Tuesday, December 21, 2010

Set Operations in R

R can perform different operations in sets, such as union, intersection, asymmetric difference of two sets, etc. Specifically, the following operations are available in R for set operations.

Operator
Usage
Definition
union
union(x, y)
Union of sets x and y
intersect
intersect(x, y)
Intersection of sets x and y
setdiff
setdiff(x, y)
Asymmetric difference between sets x and y (Elements in x but not in y)
setequal
setequal(x, y)
If sets x and y have the same elements
is.element
is.element(el, set)
If el is an element of set

Examples:

> x <- c(sort(sample(1:20, 9)),NA)
> y <- c(sort(sample(3:23, 7)),NA)
> x
[1]  1  3  5  8 11 17 18 19 20 NA
> y
[1]  7 11 15 16 17 19 22 NA
> union(x, y)
[1]  1  3  5  8 11 17 18 19 20 NA  7 15 16 22
> intersect(x, y)
[1] 11 17 19 NA
> setdiff(x, y)
[1]  1  3  5  8 18 20
> setdiff(y, x)
[1]  7 15 16 22
> setequal(x, y)
[1] FALSE

Note that each of union, intersect, setdiff and setequal will discard any duplicated values in the arguments. Look at the following example:

> x
[1]  1  3  5  8 11 17 18 19 20 NA
> x2 <- c(x, 1, 3, 5, 8)
> x2
[1]  1  3  5  8 11 17 18 19 20 NA  1  3  5  8
> setdiff(x, y)
[1]  1  3  5  8 18 20
> setdiff(x2, y)
[1]  1  3  5  8 18 20
> setequal(x, x2)
[1] TRUE

Although x and x2 have different length, they have the same UNIQUE elements so setequal(x, x2) returns a TRUE value.

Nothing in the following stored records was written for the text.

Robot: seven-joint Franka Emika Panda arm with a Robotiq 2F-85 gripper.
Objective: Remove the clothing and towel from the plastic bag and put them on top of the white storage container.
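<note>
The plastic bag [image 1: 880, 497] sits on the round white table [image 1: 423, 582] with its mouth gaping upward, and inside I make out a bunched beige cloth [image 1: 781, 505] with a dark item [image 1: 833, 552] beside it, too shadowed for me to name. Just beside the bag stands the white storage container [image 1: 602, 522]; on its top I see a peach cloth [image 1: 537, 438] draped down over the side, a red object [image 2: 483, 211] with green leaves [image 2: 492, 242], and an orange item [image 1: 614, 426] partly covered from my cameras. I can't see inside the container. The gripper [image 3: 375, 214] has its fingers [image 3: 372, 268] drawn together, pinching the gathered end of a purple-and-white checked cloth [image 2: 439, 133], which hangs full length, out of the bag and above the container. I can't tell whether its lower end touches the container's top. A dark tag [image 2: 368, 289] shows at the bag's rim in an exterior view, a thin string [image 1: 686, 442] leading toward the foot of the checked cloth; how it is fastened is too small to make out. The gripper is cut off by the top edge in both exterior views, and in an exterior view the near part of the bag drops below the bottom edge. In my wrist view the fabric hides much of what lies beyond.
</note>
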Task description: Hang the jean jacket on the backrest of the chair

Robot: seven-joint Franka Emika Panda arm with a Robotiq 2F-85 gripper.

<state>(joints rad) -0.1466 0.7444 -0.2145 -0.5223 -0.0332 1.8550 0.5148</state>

is.element(x, y) is identical to x %in% y which is already discussed here. The return value of is.element is a vector of TRUE and FALSE with the same length as x, which indicates whether each element of x is an element of y or not.

> is.element(x, y)  # vector of length 10
[1] FALSE FALSE FALSE FALSE  TRUE  TRUE FALSE  TRUE FALSE  TRUE
> is.element(y, x)  # vector of length 8
[1] FALSE  TRUE FALSE FALSE  TRUE  TRUE FALSE  TRUE

Friday, December 3, 2010

Running time in R

In R, proc.time determines how much real and CPU time (in seconds) the currently running R process has already taken. proc.time returns five elements for backwards compatibility, but prints a named vector of length 3. The first two entries are the total user and system CPU times of the current R process and any child processes on which it has waited, and the third entry is the ‘real’ elapsed time since the process was started. system.time(expr) is used for timing a valid R expression which calls the function proc.time, evaluates expr, and then calls proc.time once more, returning the difference between the two proc.time calls. For example,

> ptm <- proc.time()
> for (i in 1:10000) x <- rnorm(1000)
> proc.time() - ptm
   user  system elapsed
   2.10    0.01    2.14
> system.time(for (i in 1:10000) x <- rnorm(1000))
   user  system elapsed
   2.01    0.00    2.06 

The definition of 'user' and 'system' times is from your OS. Typically it is something like
The 'user time' is the CPU time charged for the execution of user instructions of the calling process. The 'system time' is the CPU time charged for execution by the system on behalf of the calling process.
proc.time/system.time can be used to compare the running speed of different methods doing the same job. For example, we want to find out the maximum of a vector of 10000000 randomly generated Uniform[0,1] random variables.

> x<-runif(10000000)
> system.time(max(x))
   user  system elapsed
   0.05    0.00    0.05
> pc <- proc.time()
> cmax <- x[1]
> for (i in 2:10000000)
+ {
+   if(x[i] > cmax) cmax <- x[i]
+ }
> proc.time() - pc
   user  system elapsed
  16.88    0.11   18.21

We can see that there is a huge difference in running time between the two methods (0.05 seconds versus 18.21 seconds). Do not 'grow' data sets in loops or recursive function calls. Use R built-in functions whenever possible.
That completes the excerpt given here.